Press release
| Date: | 16 January 2012 |
|---|---|
| Time: | 14:50 |
| Contact: | Press Office 020 3080 7651
or press.office@mhra.gsi.gov.uk Out-of-hours 07770 446 189 |
The Medicines and Healthcare products Regulatory Agency (MHRA) has received warning of possible bacterial contamination in batches of the saline nasal spray Sterimar Isotonic 100ml. The spray is sold online and at high street retailers and is commonly used to cleanse the nasal passage.
As part of its regulatory requirement the manufacturer has informed the MHRA of a bacterial infection in two batches of the spray. The two bacteria identified are commonly found in soil, water and hospital environments and human infections are rare. The bacteria shouldn’t affect healthy people. However, those who suffer from existing sinus or nasal problems, have recently undergone surgery or have a weakened immune system may be at risk. The possible symptoms exhibited can be nasal or facial tenderness, discoloured mucus or a fever.

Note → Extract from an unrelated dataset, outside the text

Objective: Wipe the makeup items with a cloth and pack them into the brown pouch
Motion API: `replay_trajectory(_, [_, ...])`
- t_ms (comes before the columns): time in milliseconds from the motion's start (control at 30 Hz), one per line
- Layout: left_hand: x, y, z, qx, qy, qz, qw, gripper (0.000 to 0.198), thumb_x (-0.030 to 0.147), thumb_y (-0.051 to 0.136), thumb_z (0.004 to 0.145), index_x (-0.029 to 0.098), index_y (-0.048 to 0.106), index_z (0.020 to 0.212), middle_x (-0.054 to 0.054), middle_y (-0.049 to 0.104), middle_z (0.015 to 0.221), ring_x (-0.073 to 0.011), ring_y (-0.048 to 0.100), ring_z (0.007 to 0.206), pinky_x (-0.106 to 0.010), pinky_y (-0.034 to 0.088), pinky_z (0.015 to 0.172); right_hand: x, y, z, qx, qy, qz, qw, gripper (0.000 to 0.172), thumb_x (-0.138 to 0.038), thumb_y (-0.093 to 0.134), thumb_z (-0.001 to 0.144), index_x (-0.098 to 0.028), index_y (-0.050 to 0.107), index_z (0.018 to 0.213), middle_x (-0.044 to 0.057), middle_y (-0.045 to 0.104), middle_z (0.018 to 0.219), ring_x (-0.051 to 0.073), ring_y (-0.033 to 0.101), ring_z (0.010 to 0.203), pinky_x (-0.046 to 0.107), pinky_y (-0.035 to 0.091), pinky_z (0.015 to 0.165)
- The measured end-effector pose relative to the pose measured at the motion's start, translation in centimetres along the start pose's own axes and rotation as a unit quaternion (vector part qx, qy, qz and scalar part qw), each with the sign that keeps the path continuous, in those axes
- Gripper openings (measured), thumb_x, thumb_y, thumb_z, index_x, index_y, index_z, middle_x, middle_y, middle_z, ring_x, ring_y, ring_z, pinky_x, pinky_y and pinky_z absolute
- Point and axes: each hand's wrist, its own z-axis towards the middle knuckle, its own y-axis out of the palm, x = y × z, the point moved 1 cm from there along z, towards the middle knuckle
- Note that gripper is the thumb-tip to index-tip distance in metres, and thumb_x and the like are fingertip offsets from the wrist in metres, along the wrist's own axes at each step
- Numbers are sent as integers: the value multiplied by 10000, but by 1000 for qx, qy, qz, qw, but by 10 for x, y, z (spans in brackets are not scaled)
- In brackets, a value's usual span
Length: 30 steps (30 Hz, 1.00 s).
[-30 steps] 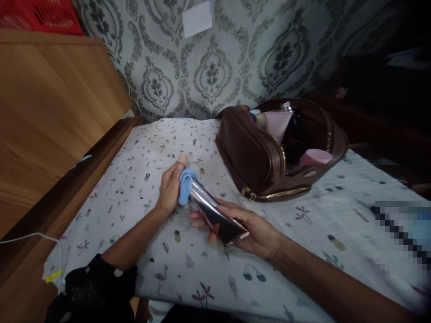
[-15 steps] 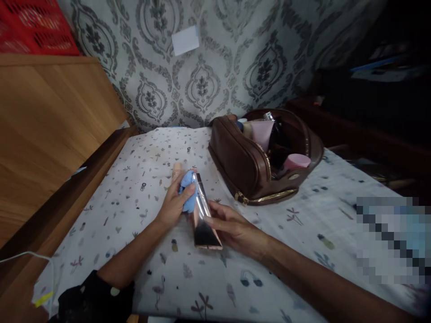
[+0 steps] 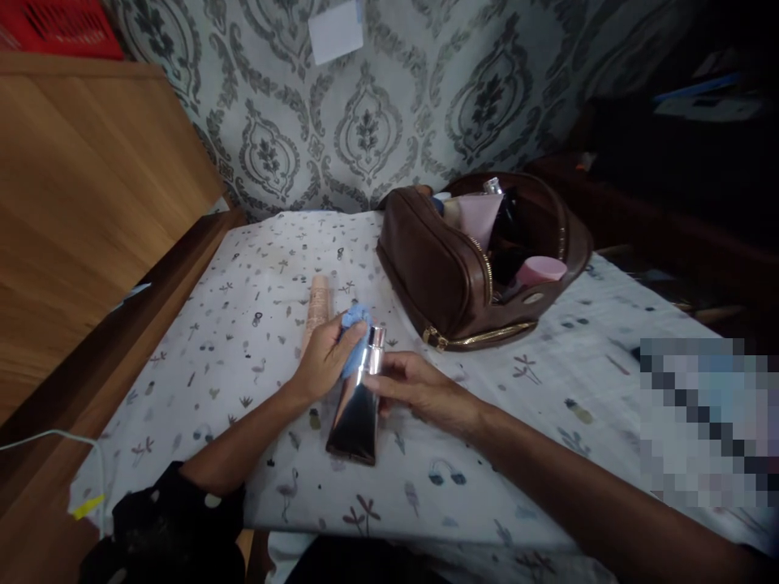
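A shiny metallic squeeze tube, its cap pointing away from me, is gripped near its capped end by my right hand. My left hand pinches a crumpled blue cloth against the tube's left side by the cap. Just beyond my left hand lies a peach-coloured tube, its lower part hidden by that hand. An unzipped brown cosmetic bag sits farther back on the right, with a pink tube and a pink-lidded item among its contents.
A patterned white cloth covers the table. On the left rises a wooden panel, with a red basket above it. A white cable hangs at lower left. A blurred-out patch lies at right.
The metallic tube has turned, its bottom swinging left and its cap right. My left hand and the cloth shifted slightly, showing more of the peach tube. The whole view has tilted down a little.
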Motion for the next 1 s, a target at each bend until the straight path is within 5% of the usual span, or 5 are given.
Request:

Consumers are asked that if they have any of the affected batches, to stop using the product immediately and return it to the retailer. If they exhibit any of the symptoms listed above then they should consult a healthcare professional.

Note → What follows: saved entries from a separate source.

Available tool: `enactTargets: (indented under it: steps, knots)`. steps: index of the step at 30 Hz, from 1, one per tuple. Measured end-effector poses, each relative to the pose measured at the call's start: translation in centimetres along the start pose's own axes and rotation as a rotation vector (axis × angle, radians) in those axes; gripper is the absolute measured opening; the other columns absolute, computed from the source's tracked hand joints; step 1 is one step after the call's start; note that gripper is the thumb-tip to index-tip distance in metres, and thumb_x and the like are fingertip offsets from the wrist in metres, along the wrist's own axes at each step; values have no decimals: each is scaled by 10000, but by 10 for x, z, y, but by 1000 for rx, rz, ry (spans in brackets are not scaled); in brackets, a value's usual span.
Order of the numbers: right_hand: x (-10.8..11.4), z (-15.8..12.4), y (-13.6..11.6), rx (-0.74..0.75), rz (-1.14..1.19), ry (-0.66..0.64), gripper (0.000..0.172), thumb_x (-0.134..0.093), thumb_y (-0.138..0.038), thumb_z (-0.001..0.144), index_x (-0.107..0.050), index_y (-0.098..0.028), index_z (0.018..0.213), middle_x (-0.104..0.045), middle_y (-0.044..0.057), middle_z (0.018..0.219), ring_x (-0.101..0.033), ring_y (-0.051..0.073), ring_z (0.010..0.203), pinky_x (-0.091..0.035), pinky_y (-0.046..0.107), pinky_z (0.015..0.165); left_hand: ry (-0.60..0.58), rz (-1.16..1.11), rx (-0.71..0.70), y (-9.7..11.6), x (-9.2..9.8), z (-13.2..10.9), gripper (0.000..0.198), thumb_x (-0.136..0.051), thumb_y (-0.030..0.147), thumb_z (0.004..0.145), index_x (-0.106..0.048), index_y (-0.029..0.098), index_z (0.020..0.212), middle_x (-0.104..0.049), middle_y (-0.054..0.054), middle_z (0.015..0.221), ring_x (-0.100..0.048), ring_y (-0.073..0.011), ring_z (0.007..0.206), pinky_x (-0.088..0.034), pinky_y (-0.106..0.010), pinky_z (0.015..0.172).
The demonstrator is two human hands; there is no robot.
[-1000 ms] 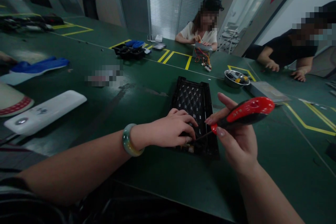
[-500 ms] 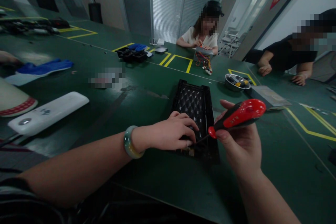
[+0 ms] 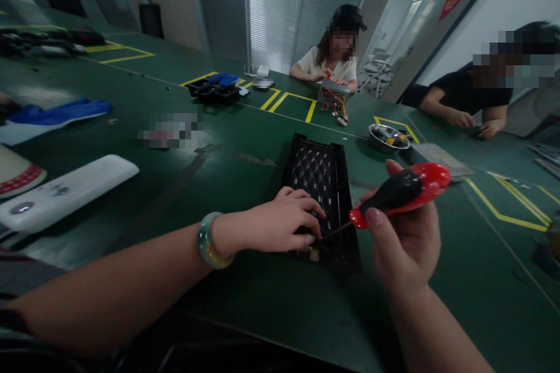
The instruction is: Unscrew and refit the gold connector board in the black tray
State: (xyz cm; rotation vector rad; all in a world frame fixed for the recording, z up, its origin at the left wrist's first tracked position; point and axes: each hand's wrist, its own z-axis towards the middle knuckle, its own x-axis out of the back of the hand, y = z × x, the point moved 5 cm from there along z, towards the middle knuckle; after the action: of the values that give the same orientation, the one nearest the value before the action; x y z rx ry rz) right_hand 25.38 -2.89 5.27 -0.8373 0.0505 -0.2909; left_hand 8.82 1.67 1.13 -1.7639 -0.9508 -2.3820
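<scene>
A long black plastic housing (image 3: 314, 168) with a diamond-patterned panel lies on the green table. My left hand (image 3: 286, 222) is bent over its near left part, fingers curled onto it. Thumb and forefinger come close together beside the screwdriver's tip, and whatever may be between them is hidden. My right hand (image 3: 409, 245) is closed around the red and black handle of a screwdriver (image 3: 398, 189). The thin shaft slants down to the left into the housing's near end. A small light-coloured part (image 3: 314, 254) shows at that end, below my left thumb.
Ahead stand a metal bowl of tools (image 3: 389, 138), a flat grey case (image 3: 441, 161) and a black tray (image 3: 213, 90). Leftward lie a white device (image 3: 70, 191) and a blue-white glove (image 3: 59, 112). Two people sit across the table, one behind a wired box (image 3: 335, 95).
The screwdriver handle has turned in my right hand, its black side now facing up. My left hand stays on the housing. The person at right has brought both hands together.
</scene>
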Motion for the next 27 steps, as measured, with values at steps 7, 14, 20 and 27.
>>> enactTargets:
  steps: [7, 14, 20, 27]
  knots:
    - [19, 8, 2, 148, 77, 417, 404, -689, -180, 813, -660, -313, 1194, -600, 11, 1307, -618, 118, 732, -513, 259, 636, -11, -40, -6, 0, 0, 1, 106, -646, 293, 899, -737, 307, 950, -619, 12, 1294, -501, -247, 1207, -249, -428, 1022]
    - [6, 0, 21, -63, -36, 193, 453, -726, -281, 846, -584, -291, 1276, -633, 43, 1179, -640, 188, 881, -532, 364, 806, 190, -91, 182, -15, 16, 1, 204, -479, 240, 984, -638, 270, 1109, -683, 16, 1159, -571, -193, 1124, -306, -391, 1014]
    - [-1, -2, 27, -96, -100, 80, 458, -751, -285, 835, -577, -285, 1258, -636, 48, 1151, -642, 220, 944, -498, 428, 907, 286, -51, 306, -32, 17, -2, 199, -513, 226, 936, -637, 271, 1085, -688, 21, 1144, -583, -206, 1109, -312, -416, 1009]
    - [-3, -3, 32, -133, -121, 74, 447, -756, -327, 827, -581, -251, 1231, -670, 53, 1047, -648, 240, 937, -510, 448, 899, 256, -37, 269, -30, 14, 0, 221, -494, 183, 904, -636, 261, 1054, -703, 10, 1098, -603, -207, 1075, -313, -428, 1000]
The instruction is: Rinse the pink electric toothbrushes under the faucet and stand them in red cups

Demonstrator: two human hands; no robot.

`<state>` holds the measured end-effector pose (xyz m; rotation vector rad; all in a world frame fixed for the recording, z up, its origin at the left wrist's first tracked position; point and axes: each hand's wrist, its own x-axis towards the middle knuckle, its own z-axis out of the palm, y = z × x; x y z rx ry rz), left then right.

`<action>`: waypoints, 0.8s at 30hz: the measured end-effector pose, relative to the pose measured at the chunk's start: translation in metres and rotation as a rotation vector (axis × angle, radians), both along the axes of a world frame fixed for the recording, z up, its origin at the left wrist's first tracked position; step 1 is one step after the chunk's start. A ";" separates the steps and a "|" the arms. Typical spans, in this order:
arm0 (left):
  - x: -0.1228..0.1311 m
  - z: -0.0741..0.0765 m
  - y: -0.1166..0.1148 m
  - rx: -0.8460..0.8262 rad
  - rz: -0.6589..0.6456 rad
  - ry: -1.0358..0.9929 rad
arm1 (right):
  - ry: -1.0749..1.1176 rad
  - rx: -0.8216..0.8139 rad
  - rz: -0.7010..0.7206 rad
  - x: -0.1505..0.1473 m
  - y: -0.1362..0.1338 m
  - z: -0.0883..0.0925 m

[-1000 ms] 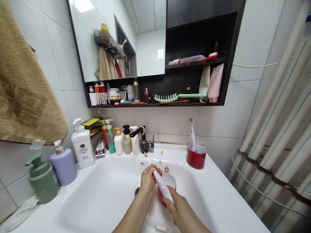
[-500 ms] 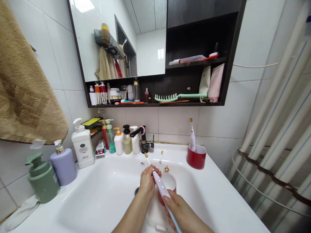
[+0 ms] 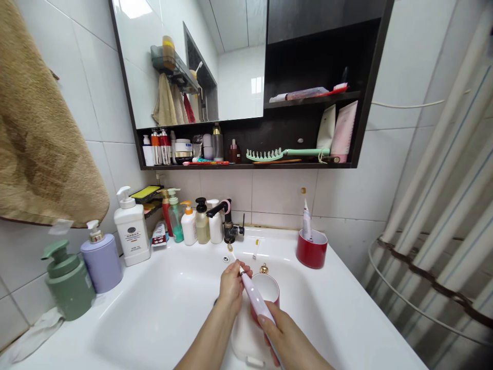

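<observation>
Over the sink, my right hand (image 3: 279,329) is wrapped round the pale pink handle of an electric toothbrush (image 3: 254,297), which slants up and away. My left hand (image 3: 232,285) has its fingers closed on the brush head (image 3: 233,253) at the upper end of that handle. A thin dark line shows at the joint; I cannot tell whether head and handle are still joined. Below the handle, partly hidden by my right hand, stand a red cup with a white inside (image 3: 267,287) and a white case (image 3: 244,339) in the basin.
A loose brush head (image 3: 256,248) lies on the sink's back ledge, near the black faucet (image 3: 228,226). At right stands a red cup (image 3: 311,252) holding another electric toothbrush (image 3: 306,221). Pump bottles (image 3: 133,231) line the left and back. Above hangs a mirrored cabinet (image 3: 204,61).
Both hands stay on the toothbrush. My left hand and the brush head have shifted slightly left, and the joint with the handle shows more clearly. The cups have not moved.
</observation>
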<state>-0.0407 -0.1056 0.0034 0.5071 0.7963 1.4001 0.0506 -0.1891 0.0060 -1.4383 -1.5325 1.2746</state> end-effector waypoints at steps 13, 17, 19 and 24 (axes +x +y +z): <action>0.002 0.001 0.000 -0.041 0.035 -0.001 | 0.063 -0.142 0.007 -0.002 0.000 0.002; -0.002 -0.001 0.005 -0.022 0.034 0.006 | 0.039 -0.153 0.011 -0.002 0.000 0.000; -0.011 -0.003 0.010 -0.018 0.095 0.019 | 0.000 -0.094 0.014 -0.002 -0.003 -0.002; -0.022 -0.008 0.025 -0.014 0.084 0.220 | 0.065 -0.014 0.023 -0.003 -0.007 -0.002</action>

The affected batches are FE1248b and FE1249. The batch number can be located on the product packaging and on the base of the can.
Notes to Editor
- See link to the Field Safety Notice below:
Product recall of Sterimar Isotonic 100ml Batches FE1248b & FE1249 only
(123Kb) - The manufacturer has accounted for all stock in the two affected batches of Sterimar Isotonic 100 ml apart from 2,452 individual cans.
- The two types of bacteria found in some of the affected batches are Pseudomonas stutzeri and Sphingomonas paucimobilis. It has an extremely limited role as an infectious agent and human infections are rare. Most infections are associated with immunocompromised individuals. The infections can be treated with antibiotics.
- If you have any further questions on the product or affected batches please contact the manufacturer Church & Dwight UK Ltd on 0800 055 6993.
- The MHRA is the government agency responsible for ensuring that medicines and medical devices work, and are acceptably safe. No product is risk-free. Underpinning all our work lie robust and fact-based judgements to ensure that the benefits to patients and the public justify the risks. We keep watch over medicines and devices, and take any necessary action to protect the public promptly if there is a problem. We encourage everyone – the public and healthcare professionals as well as the industry – to tell us about any problems with a medicine or medical device, so that we can investigate and take any necessary action.